ما يذكر في بيع الطعام والحكرة
Penjelasan tentang jual beli dan penimbunan

صحيح البخاري ١٩٨٨: حَدَّثَنَا مُوسَى بْنُ إِسْمَاعِيلَ حَدَّثَنَا وُهَيْبٌ عَنْ ابْنِ طَاوُسٍ عَنْ أَبِيهِ عَنْ ابْنِ عَبَّاسٍ رَضِيَ اللَّهُ عَنْهُمَا أَنَّ رَسُولَ اللَّهِ صَلَّى اللَّهُ عَلَيْهِ وَسَلَّمَ نَهَى أَنْ يَبِيعَ الرَّجُلُ طَعَامًا حَتَّى يَسْتَوْفِيَهُ قُلْتُ لِابْنِ عَبَّاسٍ كَيْفَ ذَاكَ قَالَ ذَاكَ دَرَاهِمُ بِدَرَاهِمَ وَالطَّعَامُ مُرْجَأٌ قَالَ أَبُو عَبْد اللَّهِ مُرْجَئُونَ مُؤَخَّرُونَ

Shahih Bukhari 1988: Telah menceritakan kepada kami Musa bin Isma'il telah menceritakan kepada kami Wuhaib dari Ibnu Thawus dari bapaknya dari Ibnu 'Abbas radliyallahu 'anhuma bahwa Rasulullah Shallallahu 'Alaihi Wa Sallam melarang seseorang menjual makanan (yang dibelinya) hingga telah menjadi miliknya secara sah.
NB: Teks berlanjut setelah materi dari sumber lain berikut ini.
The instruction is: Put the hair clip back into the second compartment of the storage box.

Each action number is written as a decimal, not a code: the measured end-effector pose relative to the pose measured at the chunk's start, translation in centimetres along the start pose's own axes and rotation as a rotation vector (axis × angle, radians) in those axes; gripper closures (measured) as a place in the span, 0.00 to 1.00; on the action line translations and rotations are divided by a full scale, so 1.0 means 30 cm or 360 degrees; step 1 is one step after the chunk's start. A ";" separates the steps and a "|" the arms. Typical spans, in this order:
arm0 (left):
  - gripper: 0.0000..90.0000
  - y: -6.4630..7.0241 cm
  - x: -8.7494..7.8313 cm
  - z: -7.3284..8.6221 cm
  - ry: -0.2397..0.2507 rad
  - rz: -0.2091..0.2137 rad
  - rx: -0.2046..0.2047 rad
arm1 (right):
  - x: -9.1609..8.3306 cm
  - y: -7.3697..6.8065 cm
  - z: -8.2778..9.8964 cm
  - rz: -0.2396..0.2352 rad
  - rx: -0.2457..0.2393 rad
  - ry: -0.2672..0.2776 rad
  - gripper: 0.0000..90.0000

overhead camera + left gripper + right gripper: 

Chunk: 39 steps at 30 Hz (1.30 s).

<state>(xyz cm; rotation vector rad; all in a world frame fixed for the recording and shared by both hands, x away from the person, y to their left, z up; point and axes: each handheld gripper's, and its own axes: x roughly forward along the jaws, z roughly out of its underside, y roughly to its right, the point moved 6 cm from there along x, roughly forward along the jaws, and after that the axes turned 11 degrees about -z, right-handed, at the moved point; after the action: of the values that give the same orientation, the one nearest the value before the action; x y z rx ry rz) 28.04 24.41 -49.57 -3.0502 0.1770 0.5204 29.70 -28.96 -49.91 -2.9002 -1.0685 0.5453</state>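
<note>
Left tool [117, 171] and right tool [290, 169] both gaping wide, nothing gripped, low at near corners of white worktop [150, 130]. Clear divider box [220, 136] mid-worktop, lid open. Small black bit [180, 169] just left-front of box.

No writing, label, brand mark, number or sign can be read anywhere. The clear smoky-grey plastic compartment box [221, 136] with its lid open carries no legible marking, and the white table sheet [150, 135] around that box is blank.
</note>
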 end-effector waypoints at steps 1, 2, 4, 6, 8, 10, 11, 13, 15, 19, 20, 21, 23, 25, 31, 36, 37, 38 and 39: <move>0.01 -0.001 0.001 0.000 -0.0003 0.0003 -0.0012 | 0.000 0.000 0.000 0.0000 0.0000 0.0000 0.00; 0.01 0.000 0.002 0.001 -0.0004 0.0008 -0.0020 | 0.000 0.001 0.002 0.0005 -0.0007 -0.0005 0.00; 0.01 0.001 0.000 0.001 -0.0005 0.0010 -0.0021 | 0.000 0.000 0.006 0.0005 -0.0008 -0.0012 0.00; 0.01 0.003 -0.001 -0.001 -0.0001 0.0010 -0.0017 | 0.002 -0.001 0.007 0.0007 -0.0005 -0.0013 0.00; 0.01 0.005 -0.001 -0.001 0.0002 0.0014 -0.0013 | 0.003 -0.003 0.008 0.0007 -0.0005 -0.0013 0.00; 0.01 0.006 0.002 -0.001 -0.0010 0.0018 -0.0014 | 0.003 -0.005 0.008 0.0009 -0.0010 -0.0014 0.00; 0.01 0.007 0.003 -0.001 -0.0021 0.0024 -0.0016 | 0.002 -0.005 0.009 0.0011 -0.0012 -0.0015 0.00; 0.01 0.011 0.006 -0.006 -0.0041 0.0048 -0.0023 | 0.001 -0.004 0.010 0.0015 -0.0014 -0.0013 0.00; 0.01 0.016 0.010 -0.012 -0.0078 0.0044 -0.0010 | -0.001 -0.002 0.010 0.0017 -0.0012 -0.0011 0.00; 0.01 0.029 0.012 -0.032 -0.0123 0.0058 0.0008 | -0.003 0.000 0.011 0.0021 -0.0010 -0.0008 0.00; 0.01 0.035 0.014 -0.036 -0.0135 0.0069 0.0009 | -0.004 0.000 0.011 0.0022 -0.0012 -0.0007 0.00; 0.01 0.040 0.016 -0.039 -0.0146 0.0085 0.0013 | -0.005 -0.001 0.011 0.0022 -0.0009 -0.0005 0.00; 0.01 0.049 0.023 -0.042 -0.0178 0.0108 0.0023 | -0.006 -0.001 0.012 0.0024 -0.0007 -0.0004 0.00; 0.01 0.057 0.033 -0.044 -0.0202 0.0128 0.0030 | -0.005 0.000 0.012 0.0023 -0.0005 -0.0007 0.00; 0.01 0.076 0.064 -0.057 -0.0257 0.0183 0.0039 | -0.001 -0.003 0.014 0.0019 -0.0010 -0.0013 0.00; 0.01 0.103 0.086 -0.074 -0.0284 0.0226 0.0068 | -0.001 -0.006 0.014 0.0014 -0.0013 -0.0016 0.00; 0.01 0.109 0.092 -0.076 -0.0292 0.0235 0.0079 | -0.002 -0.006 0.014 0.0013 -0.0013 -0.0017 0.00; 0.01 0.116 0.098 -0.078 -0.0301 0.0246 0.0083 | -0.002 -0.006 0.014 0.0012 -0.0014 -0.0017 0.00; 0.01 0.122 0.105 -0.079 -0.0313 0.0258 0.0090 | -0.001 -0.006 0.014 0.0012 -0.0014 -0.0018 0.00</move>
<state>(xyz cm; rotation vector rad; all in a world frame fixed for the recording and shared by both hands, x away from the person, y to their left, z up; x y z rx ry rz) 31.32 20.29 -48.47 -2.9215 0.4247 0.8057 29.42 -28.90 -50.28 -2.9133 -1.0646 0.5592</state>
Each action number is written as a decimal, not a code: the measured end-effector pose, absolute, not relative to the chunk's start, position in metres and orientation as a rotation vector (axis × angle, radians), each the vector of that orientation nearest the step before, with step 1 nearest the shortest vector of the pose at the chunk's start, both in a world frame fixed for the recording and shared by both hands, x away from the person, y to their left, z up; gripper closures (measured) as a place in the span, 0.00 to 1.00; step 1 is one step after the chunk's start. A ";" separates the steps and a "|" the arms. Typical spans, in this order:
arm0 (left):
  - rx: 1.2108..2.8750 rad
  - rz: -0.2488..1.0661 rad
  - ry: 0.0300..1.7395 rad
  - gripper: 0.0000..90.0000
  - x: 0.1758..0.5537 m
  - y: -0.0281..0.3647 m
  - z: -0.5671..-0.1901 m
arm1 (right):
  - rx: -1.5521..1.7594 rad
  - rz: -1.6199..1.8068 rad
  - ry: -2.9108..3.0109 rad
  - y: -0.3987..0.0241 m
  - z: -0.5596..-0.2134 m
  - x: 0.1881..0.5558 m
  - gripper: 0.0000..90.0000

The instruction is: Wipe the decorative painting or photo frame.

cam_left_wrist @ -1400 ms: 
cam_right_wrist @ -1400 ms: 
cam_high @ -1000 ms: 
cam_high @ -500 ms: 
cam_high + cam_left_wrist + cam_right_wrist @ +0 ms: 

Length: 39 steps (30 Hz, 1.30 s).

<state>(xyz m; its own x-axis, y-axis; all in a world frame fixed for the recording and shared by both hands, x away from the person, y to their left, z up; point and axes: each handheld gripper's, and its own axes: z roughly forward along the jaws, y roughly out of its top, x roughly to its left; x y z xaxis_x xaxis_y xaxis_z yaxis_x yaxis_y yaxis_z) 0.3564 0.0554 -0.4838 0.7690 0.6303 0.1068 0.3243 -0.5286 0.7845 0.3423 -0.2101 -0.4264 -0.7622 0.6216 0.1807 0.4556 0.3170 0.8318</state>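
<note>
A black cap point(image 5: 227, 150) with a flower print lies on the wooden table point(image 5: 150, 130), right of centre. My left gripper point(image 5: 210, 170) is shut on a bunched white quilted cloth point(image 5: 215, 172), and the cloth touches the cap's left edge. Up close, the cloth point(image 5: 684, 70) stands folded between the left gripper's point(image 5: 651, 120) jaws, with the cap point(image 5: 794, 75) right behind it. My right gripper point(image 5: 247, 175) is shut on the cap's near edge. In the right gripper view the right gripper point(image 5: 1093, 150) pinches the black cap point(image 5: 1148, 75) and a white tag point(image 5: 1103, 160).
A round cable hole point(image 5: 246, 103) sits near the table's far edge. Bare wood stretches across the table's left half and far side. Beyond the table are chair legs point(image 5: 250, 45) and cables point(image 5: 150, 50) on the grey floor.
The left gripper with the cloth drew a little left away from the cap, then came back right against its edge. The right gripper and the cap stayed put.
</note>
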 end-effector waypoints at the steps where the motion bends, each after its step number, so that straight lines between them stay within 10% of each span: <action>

Aku bertanya kepada Ibnu 'Abbas: "Bagaimana maksudnya?" Dia menjawab: "Hal itu bila dirham dengan dirham dan pembayaran makanannya ditangguhkan." Abu 'Abdullah (Al Bukhariy) berkata: Murja-una maknanya sama dengan mu-akhkharuuna, artinya ditangguhkan."